* EXERCISE AIM:
Could you print exactly the lines of the listing below, starting at the line that has "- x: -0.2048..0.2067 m" and ending at the line that has "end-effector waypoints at", and only those lines?

* AVAILABLE DATA:
◆ ◆ ◆ ◆

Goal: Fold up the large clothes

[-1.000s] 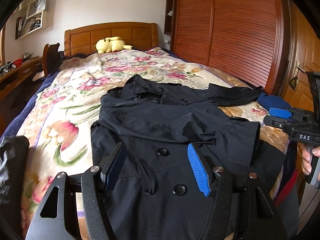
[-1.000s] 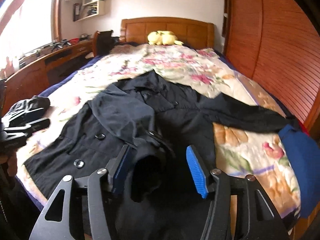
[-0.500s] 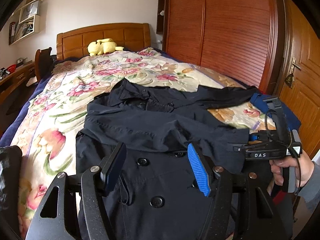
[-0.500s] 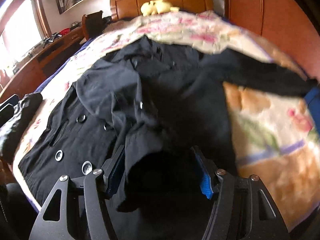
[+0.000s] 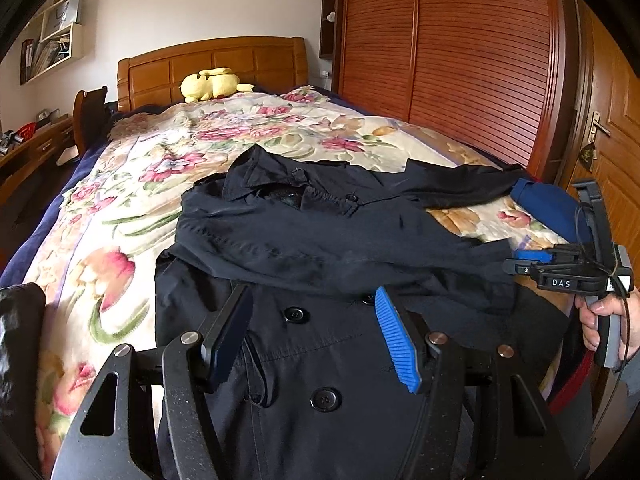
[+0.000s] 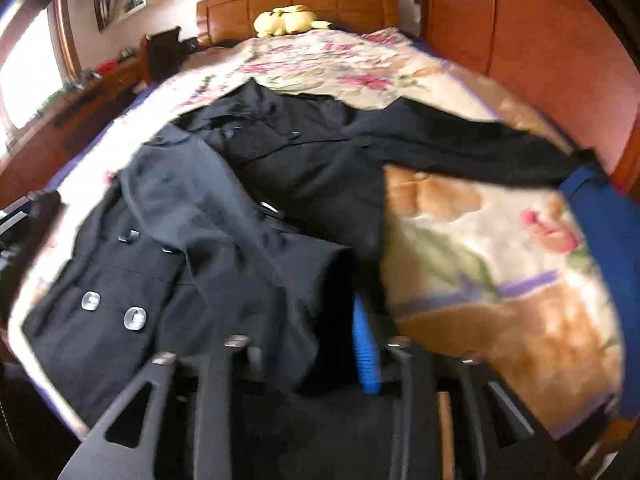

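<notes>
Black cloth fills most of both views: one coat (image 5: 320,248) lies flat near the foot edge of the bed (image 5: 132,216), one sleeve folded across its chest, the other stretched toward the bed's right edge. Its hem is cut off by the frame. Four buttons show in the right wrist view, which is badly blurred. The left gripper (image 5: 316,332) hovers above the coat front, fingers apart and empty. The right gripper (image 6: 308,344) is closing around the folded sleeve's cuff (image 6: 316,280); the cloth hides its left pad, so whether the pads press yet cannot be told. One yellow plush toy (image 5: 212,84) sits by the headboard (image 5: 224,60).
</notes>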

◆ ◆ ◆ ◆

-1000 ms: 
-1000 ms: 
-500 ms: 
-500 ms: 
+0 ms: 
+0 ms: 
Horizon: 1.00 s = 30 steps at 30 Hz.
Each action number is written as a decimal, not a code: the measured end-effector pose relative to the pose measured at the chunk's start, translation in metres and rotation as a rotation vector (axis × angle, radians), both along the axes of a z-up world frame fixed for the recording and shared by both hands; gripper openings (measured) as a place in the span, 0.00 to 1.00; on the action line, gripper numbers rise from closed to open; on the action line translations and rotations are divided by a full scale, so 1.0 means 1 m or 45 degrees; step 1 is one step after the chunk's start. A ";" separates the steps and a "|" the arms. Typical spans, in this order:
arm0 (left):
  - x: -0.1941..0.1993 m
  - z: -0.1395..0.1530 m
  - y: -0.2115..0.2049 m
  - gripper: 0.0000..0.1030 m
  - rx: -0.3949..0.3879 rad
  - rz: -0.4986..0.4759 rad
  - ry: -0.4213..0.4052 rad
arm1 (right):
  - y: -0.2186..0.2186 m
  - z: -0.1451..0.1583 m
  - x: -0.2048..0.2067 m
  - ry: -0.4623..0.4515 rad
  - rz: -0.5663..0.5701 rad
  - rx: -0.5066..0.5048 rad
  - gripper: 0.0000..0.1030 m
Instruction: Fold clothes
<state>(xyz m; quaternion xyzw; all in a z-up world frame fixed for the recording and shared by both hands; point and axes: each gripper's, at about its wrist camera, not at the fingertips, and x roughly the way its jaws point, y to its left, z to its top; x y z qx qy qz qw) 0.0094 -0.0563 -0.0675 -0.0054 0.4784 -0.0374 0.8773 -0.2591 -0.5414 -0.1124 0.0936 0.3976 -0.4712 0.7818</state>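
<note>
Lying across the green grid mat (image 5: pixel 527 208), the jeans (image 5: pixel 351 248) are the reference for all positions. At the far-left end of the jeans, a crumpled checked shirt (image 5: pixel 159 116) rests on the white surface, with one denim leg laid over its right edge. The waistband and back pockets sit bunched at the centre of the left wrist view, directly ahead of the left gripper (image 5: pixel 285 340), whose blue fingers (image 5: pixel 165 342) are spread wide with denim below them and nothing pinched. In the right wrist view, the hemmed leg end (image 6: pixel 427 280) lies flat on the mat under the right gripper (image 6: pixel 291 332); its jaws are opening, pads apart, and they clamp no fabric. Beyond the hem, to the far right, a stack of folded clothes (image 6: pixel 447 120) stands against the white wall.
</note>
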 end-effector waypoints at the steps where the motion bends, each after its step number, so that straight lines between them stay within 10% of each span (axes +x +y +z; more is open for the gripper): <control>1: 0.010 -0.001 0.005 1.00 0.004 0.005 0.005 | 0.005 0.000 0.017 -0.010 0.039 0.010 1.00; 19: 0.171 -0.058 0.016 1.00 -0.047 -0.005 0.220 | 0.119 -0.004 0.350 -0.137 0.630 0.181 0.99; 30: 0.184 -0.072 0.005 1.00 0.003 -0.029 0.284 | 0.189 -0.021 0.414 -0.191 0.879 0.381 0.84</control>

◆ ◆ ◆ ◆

* ANSWER TO THE PROBLEM:
  - x: -0.2048..0.2067 m
  - ry: -0.4623..0.4515 rad
  - rz: -0.5663..0.5701 rad
  - rx: -0.5066..0.5048 rad
  - gripper: 0.0000..0.1030 m
Instruction: Fold clothes
<state>(xyz m; quaternion xyzw; all in a z-up world frame fixed for the recording and shared by both hands; point and axes: each gripper's, at about its wrist camera, not at the fingertips, and x roughly the way its jaws point, y to its left, z to its top; x y z qx qy qz qw) 0.0094 -0.0563 -0.0675 -0.0054 0.4784 -0.0374 0.8773 -0.2591 -0.5414 -0.1124 0.0936 0.3976 -0.4712 0.7818</state>
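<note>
Lying across the green grid mat (image 5: pixel 527 208), the jeans (image 5: pixel 351 248) are the reference for all positions. At the far-left end of the jeans, a crumpled checked shirt (image 5: pixel 159 116) rests on the white surface, with one denim leg laid over its right edge. The waistband and back pockets sit bunched at the centre of the left wrist view, directly ahead of the left gripper (image 5: pixel 285 340), whose blue fingers (image 5: pixel 165 342) are spread wide with denim below them and nothing pinched. In the right wrist view, the hemmed leg end (image 6: pixel 427 280) lies flat on the mat under the right gripper (image 6: pixel 291 332); its jaws are opening, pads apart, and they clamp no fabric. Beyond the hem, to the far right, a stack of folded clothes (image 6: pixel 447 120) stands against the white wall.
</note>
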 end-effector waypoints at the steps where the motion bends, each after its step number, so that straight lines between them stay within 10% of each span (axes +x +y +z; more is open for the gripper): <control>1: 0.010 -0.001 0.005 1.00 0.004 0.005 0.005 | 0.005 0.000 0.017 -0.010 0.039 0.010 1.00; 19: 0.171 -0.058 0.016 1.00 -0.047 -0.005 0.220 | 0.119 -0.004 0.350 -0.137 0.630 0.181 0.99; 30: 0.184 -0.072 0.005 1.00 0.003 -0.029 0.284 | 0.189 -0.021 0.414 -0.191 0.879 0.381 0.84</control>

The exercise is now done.